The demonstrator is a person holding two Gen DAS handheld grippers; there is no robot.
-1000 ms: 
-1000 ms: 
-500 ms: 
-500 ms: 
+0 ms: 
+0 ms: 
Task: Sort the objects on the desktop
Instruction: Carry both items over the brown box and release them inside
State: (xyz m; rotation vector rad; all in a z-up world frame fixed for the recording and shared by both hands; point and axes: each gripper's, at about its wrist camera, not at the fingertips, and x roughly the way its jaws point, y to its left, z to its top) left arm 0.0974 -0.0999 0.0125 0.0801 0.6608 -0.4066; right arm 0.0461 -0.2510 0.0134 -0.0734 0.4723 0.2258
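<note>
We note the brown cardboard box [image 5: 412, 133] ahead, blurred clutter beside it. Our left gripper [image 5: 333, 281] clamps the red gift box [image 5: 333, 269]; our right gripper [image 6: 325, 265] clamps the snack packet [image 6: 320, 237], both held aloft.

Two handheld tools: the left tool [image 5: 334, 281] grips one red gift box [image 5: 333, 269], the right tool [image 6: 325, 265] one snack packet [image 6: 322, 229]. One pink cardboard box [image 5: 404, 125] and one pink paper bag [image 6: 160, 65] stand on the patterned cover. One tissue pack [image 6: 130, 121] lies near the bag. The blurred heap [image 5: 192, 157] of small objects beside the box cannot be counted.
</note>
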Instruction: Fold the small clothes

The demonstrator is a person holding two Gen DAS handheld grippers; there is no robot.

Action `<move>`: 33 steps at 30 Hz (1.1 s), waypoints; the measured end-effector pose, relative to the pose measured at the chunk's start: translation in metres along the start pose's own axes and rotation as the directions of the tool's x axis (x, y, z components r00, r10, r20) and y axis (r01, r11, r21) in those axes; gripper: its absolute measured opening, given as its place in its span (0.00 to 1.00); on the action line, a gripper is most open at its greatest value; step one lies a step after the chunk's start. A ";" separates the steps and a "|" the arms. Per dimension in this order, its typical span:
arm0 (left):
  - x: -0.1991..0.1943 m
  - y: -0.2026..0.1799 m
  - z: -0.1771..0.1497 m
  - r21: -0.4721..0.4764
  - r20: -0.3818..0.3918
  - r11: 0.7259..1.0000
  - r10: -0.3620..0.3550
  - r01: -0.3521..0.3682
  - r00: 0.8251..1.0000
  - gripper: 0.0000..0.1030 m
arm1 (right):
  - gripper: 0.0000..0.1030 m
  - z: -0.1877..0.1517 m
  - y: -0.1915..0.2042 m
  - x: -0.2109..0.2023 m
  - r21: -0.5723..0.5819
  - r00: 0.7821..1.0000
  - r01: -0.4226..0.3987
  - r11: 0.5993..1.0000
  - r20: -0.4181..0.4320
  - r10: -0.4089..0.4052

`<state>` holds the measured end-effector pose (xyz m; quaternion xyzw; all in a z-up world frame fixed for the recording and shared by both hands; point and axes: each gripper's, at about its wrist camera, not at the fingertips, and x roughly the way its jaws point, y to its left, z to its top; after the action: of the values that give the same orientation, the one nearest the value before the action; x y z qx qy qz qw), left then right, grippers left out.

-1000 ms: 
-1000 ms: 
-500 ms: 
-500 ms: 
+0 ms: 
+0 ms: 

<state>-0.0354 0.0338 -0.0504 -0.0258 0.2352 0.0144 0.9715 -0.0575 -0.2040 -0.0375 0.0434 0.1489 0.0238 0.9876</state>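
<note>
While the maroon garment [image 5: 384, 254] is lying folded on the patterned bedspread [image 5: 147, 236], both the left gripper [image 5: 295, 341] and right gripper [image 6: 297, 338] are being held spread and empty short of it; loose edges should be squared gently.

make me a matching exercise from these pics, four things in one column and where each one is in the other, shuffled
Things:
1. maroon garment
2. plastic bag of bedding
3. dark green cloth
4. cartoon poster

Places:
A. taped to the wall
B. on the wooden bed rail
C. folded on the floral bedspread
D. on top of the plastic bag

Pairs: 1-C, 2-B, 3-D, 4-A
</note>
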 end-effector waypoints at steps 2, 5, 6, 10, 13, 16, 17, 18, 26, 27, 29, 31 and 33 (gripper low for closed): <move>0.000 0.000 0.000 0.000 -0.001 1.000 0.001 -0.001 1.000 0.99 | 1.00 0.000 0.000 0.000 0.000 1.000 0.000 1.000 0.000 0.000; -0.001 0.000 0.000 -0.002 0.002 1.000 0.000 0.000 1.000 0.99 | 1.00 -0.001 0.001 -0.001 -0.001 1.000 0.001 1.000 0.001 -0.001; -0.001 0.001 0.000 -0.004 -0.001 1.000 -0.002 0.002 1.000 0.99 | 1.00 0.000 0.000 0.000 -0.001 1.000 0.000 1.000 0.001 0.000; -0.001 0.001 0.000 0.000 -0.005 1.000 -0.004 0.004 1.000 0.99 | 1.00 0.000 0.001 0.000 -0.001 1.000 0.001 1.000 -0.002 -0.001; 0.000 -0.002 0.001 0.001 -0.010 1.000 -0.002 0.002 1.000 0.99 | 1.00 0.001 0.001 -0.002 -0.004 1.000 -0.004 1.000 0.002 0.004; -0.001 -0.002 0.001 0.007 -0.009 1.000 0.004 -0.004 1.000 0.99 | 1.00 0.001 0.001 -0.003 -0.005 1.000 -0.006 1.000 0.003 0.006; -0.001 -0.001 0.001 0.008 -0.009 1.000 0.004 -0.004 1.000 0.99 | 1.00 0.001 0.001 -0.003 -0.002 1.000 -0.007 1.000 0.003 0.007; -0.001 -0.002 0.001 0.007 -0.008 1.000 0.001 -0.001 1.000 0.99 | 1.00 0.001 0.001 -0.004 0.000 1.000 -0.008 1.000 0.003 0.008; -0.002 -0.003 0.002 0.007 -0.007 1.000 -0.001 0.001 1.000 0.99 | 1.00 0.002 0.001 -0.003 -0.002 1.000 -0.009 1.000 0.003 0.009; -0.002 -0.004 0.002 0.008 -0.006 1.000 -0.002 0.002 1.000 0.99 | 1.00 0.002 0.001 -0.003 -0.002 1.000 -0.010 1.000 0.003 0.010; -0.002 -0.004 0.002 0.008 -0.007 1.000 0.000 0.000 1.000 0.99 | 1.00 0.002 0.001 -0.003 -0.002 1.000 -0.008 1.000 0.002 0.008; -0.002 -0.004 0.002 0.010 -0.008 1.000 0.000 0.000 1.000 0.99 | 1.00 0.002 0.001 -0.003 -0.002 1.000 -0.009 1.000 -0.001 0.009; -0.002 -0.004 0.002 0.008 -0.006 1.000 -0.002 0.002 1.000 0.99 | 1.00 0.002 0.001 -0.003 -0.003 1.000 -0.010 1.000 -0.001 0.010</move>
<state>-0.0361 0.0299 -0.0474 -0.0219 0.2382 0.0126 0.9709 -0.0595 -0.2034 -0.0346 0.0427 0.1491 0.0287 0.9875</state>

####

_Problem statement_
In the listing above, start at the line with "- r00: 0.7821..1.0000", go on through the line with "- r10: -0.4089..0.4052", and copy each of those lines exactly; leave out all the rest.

_Result for this task_
  - r00: 0.7821..1.0000
  - r01: -0.4226..0.3987
  - r11: 0.5993..1.0000
  - r20: -0.4181..0.4320
  - r10: -0.4089..0.4052

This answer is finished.